## WHAT TO PRODUCE
Nothing before the line containing "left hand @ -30" should appear; please restate that line and every later line word for word through the end of the listing.

## PROVIDED DATA
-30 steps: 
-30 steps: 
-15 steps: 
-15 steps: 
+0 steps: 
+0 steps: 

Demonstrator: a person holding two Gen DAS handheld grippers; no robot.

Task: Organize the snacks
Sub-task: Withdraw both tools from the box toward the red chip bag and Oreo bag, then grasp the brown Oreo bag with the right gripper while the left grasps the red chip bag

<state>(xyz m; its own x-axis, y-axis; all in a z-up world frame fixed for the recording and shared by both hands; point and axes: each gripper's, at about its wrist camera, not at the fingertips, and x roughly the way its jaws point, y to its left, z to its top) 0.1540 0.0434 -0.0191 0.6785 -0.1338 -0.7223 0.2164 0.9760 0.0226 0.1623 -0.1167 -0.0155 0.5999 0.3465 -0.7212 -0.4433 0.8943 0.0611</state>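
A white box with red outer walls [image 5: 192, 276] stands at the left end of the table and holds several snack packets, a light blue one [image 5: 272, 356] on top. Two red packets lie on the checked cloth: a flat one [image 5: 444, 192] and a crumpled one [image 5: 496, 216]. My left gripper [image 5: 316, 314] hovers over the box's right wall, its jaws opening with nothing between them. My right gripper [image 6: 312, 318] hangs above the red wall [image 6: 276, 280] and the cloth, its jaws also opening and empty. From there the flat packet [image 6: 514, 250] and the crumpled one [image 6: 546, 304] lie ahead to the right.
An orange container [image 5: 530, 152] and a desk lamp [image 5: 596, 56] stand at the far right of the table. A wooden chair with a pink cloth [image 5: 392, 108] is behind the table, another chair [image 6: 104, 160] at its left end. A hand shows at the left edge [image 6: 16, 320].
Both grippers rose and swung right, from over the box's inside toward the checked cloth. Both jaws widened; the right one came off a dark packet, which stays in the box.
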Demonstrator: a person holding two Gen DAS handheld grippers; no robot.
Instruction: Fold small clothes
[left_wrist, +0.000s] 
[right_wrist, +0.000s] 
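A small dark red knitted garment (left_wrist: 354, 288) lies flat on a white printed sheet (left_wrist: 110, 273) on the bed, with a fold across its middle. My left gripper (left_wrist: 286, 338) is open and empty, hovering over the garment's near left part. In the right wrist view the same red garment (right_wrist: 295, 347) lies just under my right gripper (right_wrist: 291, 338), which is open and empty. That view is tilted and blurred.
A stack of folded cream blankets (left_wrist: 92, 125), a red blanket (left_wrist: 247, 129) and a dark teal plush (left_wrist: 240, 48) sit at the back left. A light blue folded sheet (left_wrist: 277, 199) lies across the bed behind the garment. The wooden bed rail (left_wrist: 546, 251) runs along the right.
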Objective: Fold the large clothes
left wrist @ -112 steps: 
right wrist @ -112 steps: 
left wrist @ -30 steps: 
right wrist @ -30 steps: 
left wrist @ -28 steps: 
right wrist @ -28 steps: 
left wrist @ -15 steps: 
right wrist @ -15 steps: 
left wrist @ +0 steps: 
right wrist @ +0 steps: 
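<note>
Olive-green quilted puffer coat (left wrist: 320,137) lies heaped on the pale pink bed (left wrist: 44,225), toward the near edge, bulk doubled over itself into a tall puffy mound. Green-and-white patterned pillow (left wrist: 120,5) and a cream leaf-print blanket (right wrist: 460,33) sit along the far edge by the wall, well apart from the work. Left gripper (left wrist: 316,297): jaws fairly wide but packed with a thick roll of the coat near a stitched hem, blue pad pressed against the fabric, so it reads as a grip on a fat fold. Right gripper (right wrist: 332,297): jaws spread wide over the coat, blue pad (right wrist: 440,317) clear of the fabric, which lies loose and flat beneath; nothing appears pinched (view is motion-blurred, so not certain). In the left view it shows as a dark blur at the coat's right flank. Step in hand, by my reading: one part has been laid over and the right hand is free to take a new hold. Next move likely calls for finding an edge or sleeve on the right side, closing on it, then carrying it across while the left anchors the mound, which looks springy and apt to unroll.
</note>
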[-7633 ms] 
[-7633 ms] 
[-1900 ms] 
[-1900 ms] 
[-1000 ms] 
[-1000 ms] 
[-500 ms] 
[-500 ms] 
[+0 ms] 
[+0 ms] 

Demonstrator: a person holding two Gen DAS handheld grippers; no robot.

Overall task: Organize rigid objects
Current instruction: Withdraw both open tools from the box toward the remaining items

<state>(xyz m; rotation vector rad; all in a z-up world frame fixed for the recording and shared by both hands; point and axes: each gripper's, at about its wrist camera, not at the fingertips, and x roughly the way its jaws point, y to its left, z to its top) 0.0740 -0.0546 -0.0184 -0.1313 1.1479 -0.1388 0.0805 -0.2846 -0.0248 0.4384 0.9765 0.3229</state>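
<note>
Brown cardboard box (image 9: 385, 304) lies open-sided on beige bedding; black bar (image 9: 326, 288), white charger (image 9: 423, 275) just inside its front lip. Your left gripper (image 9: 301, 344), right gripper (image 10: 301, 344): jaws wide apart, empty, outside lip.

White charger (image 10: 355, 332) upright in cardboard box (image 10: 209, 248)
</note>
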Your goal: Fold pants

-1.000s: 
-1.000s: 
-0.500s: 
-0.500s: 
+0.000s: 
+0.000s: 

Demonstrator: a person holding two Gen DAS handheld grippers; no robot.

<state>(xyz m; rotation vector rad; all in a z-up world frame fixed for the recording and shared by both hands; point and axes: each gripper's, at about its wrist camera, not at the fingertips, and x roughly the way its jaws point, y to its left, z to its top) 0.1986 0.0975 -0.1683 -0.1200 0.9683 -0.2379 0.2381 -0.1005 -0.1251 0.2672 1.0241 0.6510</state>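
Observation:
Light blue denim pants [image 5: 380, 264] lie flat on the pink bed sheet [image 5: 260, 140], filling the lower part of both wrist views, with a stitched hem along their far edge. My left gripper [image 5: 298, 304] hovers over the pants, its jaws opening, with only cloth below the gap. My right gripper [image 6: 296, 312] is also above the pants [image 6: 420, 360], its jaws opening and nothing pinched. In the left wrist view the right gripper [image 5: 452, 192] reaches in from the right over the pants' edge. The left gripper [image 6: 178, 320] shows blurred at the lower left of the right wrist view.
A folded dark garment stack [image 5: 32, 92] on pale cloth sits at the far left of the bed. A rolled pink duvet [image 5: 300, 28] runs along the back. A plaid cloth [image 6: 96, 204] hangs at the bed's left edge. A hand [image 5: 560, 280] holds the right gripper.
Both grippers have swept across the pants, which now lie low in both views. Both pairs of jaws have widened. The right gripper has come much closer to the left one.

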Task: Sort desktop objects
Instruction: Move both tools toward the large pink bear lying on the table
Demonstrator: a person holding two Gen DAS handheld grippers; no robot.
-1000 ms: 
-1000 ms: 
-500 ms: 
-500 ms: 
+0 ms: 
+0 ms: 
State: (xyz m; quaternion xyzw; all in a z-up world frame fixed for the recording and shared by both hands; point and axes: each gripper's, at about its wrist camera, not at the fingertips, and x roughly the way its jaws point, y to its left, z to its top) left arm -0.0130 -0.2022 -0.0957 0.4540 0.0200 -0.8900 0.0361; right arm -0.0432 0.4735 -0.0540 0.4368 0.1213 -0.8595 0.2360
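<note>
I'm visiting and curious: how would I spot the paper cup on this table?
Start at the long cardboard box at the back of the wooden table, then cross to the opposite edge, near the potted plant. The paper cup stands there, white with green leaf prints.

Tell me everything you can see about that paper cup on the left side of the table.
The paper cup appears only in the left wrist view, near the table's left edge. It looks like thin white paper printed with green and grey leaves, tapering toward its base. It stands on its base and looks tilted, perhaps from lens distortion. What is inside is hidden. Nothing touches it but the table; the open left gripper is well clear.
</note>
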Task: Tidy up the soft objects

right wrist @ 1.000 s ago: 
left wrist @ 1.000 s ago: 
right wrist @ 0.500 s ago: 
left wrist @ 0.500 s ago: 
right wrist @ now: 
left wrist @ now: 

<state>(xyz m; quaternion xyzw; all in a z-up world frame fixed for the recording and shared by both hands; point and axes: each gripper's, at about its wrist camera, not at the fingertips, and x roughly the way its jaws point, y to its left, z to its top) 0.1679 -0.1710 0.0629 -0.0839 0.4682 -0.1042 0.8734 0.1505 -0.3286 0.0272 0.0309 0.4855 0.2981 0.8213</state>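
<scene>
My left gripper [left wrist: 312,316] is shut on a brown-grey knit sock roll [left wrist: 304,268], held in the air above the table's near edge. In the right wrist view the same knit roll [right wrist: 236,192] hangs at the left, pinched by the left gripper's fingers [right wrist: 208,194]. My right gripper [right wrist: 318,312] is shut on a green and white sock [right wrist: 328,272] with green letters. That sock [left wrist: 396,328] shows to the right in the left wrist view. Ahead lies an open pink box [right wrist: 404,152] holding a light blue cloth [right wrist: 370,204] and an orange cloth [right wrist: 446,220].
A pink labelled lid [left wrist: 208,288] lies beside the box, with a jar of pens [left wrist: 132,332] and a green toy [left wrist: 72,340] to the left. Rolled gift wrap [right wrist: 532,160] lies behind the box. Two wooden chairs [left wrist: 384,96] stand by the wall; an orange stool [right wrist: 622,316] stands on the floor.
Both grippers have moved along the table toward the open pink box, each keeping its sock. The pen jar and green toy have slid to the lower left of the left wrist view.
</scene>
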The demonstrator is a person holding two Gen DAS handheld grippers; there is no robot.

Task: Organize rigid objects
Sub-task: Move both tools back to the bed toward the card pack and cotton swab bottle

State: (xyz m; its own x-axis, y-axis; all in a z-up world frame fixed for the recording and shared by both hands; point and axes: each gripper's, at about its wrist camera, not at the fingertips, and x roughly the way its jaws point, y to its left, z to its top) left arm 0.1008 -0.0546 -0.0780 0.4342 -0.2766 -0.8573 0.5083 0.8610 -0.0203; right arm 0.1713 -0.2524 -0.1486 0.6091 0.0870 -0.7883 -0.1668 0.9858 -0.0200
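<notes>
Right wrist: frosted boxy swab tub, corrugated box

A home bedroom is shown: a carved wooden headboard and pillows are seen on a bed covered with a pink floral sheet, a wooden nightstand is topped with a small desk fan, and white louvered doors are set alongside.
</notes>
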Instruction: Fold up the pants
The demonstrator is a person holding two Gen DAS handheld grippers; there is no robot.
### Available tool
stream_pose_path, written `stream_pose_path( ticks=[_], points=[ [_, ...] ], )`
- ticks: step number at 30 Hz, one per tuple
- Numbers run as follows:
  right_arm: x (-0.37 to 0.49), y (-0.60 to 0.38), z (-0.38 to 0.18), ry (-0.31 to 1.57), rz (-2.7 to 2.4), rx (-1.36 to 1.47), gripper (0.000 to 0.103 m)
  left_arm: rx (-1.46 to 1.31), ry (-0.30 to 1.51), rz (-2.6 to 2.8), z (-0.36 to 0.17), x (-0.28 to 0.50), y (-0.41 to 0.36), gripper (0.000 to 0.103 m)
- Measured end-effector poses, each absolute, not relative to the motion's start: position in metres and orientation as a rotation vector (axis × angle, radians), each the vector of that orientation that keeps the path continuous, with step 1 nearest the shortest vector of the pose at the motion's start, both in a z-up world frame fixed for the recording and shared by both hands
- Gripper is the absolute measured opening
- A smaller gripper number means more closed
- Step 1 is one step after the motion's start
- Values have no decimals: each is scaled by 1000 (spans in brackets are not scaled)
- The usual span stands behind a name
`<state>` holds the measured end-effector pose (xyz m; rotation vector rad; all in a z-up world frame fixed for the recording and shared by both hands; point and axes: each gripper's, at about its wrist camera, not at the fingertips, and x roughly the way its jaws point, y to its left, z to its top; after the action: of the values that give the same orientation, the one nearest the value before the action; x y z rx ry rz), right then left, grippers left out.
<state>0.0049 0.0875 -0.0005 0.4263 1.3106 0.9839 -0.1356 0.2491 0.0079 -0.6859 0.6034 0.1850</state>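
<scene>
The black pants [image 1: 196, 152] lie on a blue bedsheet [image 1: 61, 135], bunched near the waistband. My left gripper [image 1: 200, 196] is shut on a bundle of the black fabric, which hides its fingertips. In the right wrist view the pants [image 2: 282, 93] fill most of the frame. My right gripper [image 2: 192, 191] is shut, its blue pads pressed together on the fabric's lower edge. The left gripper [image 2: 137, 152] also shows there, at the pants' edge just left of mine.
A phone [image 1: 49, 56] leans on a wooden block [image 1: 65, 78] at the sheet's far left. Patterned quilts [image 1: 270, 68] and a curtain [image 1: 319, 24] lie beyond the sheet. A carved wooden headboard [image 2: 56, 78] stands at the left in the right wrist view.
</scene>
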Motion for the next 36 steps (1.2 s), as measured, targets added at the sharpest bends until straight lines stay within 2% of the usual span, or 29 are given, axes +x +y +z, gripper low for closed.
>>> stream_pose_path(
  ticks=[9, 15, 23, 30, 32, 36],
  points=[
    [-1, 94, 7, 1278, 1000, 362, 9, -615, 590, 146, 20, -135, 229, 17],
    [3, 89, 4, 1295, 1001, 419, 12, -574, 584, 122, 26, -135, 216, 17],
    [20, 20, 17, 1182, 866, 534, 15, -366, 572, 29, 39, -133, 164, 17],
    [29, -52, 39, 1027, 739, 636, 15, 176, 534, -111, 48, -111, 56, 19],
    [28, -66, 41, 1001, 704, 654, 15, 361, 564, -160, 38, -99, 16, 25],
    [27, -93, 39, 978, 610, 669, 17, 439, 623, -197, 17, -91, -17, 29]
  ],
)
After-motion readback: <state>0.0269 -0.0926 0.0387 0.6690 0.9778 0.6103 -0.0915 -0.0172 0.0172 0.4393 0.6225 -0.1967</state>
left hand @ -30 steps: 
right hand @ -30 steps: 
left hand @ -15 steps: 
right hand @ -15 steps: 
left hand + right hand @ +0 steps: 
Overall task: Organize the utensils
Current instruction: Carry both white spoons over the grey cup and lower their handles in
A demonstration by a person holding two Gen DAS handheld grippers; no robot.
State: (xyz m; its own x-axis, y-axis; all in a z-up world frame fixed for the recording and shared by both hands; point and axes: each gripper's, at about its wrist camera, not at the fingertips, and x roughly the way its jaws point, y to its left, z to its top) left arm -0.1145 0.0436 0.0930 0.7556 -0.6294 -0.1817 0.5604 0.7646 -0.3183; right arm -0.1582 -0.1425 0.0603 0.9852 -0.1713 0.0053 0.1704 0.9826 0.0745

## SOLUTION FOR THIS TASK
left hand @ -30 steps: 
right hand @ -30 steps: 
left hand @ -15 steps: 
right hand @ -15 steps: 
left hand + right hand @ +0 steps: 
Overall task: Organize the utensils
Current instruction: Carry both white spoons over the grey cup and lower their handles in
A demonstration by a person holding two Gen DAS handheld grippers; no robot.
State: (xyz m; its own x-axis, y-axis; all in a z-up world frame fixed for the recording and shared by both hands; point and axes: each gripper's, at about its wrist camera, not at the fingertips, and x roughly the way its jaws point, y to its left, z to its top) left arm -0.1145 0.0436 0.0930 0.7556 -0.6294 -0.1817 0.5604 0.7646 -0.3183; right arm -0.1582 -0.1425 0.0603 0.9852 -0.1713 0.0053 0.1704 0.9826 0.0745

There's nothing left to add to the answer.